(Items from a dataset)
++++

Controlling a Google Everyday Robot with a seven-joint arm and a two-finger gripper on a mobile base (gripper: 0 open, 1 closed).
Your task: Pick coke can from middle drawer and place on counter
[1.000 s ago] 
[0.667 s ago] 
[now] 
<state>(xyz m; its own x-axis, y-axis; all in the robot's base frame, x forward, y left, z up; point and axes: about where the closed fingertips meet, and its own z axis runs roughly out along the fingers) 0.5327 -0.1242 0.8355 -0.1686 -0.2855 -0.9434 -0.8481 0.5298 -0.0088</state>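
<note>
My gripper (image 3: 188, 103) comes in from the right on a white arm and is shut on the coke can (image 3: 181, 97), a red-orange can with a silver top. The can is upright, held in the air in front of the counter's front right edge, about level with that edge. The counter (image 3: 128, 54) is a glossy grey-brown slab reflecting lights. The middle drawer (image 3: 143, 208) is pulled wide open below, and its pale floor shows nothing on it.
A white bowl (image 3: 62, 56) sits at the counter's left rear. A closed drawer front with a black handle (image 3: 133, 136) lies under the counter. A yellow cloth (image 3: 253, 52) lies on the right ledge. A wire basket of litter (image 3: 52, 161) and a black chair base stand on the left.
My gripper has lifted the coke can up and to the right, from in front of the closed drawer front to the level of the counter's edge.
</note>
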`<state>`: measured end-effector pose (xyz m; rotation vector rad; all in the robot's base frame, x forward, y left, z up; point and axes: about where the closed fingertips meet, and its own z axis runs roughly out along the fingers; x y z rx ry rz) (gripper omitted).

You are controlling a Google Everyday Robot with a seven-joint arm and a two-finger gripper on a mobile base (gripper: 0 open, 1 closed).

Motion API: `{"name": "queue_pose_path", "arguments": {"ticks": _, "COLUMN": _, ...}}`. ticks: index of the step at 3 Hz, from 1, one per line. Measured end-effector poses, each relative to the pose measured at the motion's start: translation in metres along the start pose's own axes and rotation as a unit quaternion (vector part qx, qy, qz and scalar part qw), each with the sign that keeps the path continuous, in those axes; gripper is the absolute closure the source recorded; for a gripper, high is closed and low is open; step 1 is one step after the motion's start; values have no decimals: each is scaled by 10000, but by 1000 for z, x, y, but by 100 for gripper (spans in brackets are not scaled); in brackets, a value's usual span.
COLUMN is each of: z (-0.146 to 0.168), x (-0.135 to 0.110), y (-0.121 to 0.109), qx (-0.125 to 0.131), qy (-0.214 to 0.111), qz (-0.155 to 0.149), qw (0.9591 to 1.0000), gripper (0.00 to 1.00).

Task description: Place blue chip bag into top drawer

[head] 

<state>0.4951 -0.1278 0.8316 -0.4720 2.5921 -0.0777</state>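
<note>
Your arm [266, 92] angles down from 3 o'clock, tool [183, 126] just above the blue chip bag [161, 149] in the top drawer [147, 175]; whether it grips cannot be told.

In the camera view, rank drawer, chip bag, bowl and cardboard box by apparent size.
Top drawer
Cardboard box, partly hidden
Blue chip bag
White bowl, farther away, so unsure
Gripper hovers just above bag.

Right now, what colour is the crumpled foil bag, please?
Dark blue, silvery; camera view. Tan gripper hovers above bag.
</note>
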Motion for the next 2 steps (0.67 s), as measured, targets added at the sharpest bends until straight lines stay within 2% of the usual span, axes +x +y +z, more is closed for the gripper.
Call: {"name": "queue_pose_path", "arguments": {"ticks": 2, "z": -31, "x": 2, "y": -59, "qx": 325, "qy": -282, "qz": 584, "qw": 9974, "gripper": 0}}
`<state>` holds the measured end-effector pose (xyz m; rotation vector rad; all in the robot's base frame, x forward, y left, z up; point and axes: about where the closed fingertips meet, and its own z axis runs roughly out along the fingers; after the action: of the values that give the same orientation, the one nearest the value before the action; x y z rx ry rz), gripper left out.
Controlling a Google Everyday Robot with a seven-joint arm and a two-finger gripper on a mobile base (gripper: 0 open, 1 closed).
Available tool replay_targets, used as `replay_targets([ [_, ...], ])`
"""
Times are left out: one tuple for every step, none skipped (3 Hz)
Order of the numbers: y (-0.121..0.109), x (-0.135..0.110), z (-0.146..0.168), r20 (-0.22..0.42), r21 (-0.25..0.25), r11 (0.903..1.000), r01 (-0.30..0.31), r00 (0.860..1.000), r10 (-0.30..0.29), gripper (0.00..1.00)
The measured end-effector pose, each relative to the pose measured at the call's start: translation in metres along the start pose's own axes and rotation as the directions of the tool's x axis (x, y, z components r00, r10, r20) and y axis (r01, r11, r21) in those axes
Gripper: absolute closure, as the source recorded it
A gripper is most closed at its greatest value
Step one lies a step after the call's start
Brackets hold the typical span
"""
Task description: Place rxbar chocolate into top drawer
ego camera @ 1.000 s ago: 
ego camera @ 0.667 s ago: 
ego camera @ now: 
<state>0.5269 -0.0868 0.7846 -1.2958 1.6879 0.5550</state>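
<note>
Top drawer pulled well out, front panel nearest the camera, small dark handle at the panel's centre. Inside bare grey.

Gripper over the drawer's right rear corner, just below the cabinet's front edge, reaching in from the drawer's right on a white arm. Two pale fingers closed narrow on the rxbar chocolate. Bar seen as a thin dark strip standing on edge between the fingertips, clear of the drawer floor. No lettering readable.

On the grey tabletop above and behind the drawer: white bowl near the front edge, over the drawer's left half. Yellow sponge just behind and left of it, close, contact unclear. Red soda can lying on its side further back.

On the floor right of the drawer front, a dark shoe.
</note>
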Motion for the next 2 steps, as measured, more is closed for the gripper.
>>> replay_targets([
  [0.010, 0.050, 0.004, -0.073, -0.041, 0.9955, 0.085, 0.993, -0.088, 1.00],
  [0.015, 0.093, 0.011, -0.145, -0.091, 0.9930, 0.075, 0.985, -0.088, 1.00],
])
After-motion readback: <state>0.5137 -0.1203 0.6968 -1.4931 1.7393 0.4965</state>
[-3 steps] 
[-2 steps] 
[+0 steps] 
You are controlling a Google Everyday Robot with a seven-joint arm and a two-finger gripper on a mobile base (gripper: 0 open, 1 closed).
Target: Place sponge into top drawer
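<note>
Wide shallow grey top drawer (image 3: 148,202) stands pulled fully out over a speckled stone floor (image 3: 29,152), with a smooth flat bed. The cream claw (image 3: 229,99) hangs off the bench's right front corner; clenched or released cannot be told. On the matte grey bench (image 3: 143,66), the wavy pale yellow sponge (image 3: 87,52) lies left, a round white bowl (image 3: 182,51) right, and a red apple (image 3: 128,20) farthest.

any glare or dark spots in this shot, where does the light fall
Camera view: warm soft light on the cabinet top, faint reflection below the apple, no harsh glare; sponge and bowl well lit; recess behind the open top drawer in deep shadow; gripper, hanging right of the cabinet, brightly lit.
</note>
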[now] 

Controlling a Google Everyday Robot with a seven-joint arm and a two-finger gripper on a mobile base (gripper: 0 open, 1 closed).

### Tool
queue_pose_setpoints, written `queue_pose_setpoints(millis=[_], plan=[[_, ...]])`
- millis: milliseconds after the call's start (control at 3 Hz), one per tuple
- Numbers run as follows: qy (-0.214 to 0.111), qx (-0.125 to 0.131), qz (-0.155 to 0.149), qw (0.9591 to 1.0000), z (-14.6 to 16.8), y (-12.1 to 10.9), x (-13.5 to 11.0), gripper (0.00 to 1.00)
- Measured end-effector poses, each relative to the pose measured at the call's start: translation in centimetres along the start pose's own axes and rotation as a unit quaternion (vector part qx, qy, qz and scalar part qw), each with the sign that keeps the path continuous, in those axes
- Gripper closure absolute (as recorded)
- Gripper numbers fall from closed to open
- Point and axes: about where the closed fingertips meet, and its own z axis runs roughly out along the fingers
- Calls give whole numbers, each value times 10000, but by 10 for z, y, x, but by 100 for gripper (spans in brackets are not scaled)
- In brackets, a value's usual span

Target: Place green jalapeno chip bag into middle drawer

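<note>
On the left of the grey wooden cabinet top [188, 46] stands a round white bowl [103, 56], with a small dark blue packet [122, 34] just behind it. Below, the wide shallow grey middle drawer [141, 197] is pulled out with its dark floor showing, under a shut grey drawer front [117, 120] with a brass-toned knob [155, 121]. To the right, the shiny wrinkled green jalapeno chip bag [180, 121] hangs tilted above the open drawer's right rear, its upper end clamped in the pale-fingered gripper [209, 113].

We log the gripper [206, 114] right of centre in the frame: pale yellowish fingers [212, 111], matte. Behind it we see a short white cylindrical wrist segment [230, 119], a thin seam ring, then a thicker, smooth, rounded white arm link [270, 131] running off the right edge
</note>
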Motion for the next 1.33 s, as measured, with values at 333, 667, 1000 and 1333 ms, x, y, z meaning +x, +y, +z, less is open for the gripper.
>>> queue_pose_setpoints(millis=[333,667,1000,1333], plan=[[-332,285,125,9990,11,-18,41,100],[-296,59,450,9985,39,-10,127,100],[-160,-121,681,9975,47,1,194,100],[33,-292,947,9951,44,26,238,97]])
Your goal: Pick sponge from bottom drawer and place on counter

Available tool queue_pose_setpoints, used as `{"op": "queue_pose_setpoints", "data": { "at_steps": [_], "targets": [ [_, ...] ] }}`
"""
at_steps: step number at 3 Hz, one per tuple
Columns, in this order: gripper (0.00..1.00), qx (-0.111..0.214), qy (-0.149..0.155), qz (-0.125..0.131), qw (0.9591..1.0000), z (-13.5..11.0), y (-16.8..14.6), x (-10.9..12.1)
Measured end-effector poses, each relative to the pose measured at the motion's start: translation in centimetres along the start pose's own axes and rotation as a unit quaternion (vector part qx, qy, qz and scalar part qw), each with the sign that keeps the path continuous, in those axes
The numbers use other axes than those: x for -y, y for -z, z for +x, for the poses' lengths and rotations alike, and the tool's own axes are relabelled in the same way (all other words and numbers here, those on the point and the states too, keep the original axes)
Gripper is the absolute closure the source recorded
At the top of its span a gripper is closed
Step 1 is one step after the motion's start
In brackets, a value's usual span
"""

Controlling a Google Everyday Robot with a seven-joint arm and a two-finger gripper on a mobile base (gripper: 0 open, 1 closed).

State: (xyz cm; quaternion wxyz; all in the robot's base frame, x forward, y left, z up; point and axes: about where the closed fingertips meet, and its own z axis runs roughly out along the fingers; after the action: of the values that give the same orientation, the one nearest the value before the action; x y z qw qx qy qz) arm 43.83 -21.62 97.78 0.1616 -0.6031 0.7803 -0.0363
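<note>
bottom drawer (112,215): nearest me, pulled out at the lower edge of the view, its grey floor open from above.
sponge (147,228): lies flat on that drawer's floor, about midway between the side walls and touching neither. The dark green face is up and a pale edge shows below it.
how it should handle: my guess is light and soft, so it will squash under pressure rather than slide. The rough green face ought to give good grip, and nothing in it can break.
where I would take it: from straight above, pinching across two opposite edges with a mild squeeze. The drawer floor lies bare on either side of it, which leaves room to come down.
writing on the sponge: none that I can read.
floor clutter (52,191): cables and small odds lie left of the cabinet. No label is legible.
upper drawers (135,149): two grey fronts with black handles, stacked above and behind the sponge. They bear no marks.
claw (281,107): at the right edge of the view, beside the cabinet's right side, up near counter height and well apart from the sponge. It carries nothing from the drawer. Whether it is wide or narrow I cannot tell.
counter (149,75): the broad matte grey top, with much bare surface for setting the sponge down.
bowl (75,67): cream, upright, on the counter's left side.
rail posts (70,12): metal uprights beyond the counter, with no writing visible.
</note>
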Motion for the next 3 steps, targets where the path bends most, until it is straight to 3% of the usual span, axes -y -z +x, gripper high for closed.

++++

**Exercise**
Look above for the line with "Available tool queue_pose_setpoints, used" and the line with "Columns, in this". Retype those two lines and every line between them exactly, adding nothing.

**Exercise solution**
Available tool queue_pose_setpoints, used as `{"op": "queue_pose_setpoints", "data": { "at_steps": [_], "targets": [ [_, ...] ] }}`
"""
at_steps: step number at 3 Hz, one per tuple
Columns, in this order: gripper (0.00..1.00), qx (-0.111..0.214), qy (-0.149..0.155), qz (-0.125..0.131), qw (0.9591..1.0000), z (-13.5..11.0), y (-16.8..14.6), x (-10.9..12.1)

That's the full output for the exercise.